It would be easier to dismiss such hyperbole if Yorkton hadn’t just completed a $60-million private placement for Lion’s Gate, leading a syndicate of First Marathon, Wood Gundy and others that won the support of such diehard Giustra investors as BPI Capital Management Corp. An earlier $56 million was raised last spring. There will be more acquisitions, and Giustra promises a “put” deal with a major Hollywood studio in which the studio will distribute all Lion’s Gate product for five years. That mitigation of risk, says Yorkton’s Smith, was key to the deal.
Still, it does seem a stretch that a biggie like Guber would be interested in marrying a guy like Giustra. “A lot of peopie that come from the meat business or the shopping centre business and go into the movie business do not succeed. And therein a lot of stories are written,” says Guber. So why should Giustra be any different?

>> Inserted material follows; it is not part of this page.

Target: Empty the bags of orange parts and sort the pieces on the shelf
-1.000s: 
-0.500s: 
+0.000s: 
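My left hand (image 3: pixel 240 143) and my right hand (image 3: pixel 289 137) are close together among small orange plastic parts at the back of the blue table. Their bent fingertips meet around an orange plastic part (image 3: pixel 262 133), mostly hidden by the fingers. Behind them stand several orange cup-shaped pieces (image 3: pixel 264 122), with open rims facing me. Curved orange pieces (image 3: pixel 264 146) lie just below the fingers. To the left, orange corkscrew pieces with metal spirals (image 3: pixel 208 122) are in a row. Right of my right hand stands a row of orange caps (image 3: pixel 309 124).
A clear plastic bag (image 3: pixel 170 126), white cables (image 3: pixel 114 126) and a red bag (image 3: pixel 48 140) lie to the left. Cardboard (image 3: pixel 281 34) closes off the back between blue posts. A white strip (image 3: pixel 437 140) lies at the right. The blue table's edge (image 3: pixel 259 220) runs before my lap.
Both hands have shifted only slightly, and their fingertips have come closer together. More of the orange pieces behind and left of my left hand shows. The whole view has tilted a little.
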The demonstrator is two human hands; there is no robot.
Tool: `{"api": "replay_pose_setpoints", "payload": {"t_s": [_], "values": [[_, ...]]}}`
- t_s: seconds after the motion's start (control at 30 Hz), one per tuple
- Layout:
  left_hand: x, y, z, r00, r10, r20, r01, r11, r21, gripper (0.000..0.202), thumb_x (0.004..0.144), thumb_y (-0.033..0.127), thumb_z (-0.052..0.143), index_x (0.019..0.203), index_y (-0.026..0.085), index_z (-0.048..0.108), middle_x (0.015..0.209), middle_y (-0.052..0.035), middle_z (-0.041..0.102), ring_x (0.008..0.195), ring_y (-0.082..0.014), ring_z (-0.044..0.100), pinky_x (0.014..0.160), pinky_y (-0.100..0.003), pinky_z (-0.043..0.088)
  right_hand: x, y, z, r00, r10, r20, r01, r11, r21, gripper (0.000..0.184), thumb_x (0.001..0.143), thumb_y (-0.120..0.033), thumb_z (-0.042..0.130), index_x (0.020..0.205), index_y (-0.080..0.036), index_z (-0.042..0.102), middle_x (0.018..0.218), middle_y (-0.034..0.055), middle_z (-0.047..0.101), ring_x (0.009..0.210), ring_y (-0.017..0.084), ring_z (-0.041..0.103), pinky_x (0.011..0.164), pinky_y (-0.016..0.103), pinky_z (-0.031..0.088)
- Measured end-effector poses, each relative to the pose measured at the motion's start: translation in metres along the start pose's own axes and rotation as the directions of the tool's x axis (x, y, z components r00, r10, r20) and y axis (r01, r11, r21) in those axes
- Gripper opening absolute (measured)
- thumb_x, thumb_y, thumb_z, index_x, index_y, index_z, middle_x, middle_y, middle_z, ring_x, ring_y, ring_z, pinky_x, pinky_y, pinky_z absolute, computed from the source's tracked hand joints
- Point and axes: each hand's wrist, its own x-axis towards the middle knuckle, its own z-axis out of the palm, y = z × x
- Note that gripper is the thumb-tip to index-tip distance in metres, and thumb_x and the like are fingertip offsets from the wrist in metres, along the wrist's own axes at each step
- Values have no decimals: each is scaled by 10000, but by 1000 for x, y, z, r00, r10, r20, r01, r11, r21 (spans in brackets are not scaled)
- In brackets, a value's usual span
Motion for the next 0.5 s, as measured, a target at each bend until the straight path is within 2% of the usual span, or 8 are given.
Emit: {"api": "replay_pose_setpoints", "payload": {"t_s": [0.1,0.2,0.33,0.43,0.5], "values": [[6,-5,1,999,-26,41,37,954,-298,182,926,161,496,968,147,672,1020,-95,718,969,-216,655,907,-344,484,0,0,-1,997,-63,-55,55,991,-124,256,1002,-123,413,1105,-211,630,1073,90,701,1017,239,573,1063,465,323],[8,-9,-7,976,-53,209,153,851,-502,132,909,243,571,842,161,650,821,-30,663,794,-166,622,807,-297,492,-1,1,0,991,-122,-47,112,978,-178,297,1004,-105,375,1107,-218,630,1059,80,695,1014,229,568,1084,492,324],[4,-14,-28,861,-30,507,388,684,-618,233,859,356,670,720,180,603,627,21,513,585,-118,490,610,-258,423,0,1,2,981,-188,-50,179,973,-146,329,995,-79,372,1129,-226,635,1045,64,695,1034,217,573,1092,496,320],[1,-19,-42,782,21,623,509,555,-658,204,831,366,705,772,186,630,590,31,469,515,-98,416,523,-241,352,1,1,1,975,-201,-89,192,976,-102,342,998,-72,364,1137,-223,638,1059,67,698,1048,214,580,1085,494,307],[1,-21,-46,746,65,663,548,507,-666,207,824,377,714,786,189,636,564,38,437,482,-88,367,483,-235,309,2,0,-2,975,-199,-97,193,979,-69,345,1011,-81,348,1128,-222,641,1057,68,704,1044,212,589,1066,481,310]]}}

Eleven years ago, Giustra went into the film business with Peter Strauss, creating The Movie Group, whose mainstay was acquiring the foreign sales rights to U.S. independent flicks. So he has some experience.
Strauss introduced Giustra to Guber. All three have equity stakes in Lion’s Gate, with Giustra’s by far the largest at 13 per cent. ‘We’d like to be in on the business of having capital gains,” says Guber, getting to the heart of the matter. He believes this partnership—and he concedes he has had many, some good, some bad— will have the fearlessness to make a success of it. “This,” he says, “is a hit-driven business. It isn’t like a gold mine. You can pretty much predict what’s in a gold mine.”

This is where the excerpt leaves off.